File /anaconda/envs/azureml_py38/lib/python3.8/site-packages/utilsforecast/processing.py:657, in process_df(df, id_col, time_col, target_col) 635 """Extract components from dataframe 636 637 Parameters (...) 654 If the data is already sorted this is None. 655 """ 656 # validations --> 657 validate_format(df, id_col, time_col, target_col) 659 # ids 660 id_counts = counts_by_id(df, id_col)

File /anaconda/envs/azureml_py38/lib/python3.8/site-packages/utilsforecast/validation.py:130, in validate_format(df, id_col, time_col, target_col) 128 is_numeric = target.is_numeric() 129 if not is_numeric: --> 130 raise ValueError( 131 f"The target column ('{target_col}') should have a numeric data type, got '{target.dtype}')" 132 )

ValueError: The target column ('static_0') should have a numeric data type, got 'category')

jmoralez commented 2 months ago

Can you try upgrading utilsforecast? pip install --upgrade utilsforecast

sm-ak-r33 commented 2 months ago

Tried that.
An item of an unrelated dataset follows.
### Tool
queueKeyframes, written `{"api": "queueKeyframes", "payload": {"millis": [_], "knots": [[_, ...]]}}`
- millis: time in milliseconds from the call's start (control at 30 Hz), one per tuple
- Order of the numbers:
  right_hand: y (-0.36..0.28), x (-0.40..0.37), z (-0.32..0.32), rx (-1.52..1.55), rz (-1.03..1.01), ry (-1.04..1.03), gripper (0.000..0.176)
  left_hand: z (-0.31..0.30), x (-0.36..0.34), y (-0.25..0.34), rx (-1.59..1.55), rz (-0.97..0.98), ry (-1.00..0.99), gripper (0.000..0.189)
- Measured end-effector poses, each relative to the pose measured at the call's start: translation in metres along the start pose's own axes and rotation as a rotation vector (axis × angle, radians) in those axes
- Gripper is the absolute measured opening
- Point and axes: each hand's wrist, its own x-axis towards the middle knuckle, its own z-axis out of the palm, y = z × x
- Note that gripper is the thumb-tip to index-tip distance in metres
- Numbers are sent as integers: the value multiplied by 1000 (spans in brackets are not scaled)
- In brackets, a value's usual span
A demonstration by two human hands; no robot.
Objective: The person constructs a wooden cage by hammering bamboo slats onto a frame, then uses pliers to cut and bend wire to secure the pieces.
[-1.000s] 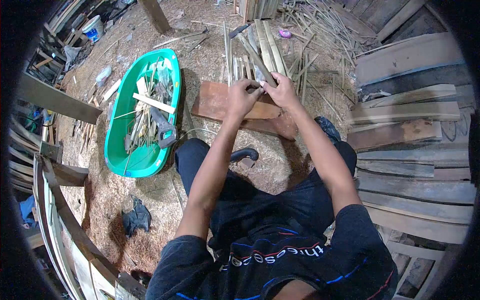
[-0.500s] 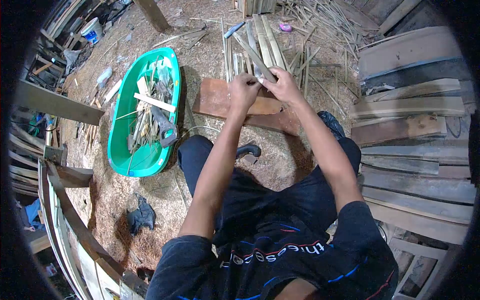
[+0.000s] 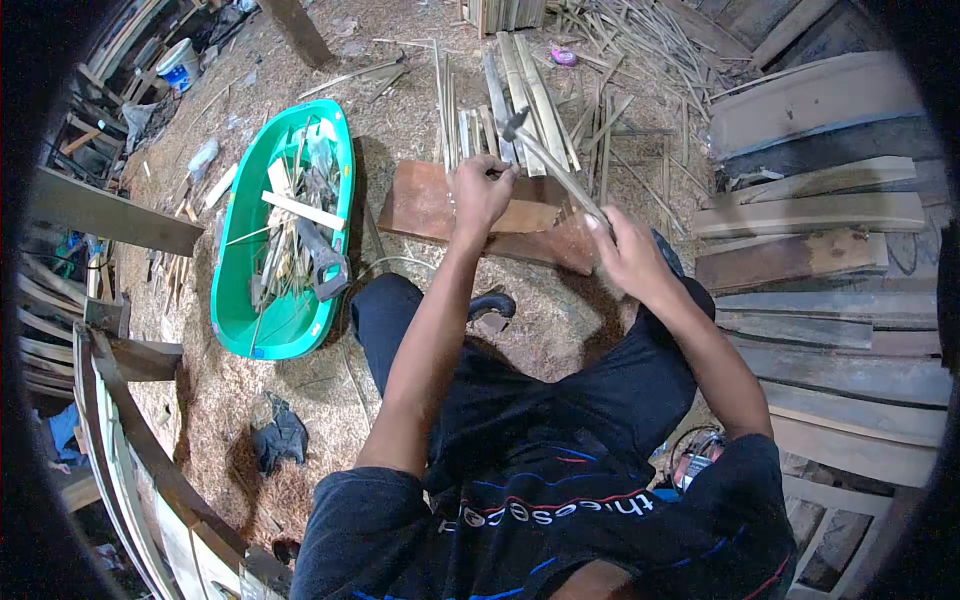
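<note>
My right hand (image 3: 632, 250) is closed around the wooden handle of a hammer (image 3: 562, 178). The hammer's dark metal head points up and left, above the boards in front of me. My left hand (image 3: 482, 195) is held in a pinch at the near end of the wood strips; whatever its fingertips hold is too small to make out. Beneath both hands lies a reddish-brown board (image 3: 415, 200), with a lighter wood piece (image 3: 525, 212) on it. Pale wood slats (image 3: 520, 88) extend away from me beyond the left hand.
To the left stands a green plastic tub (image 3: 222, 290) holding wood scraps and a handsaw (image 3: 325, 265). Stacked planks (image 3: 810, 215) line the right side. A pink object (image 3: 563, 57) lies beyond the slats. Wood shavings cover the floor, and a wooden post (image 3: 298, 32) rises at the back.
My right hand has moved down and right, away from my left hand. The hammer head has come nearer, toward the left hand. The left hand has barely shifted.
</note>
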Motion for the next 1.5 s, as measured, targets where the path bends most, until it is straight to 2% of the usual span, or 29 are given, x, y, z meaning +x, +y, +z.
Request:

Still having the same issue.

sm-ak-r33 commented 2 months ago

Just updated Statsforecast and the chunk you provided works, but having the same issue with my dataset. I have no idea why the shape error is being shown where my input and output correspond to the correct shapes and it works fine with pmdarima.

sm-ak-r33 commented 2 months ago

Anyways solved it by predicting the exogenous features for test set.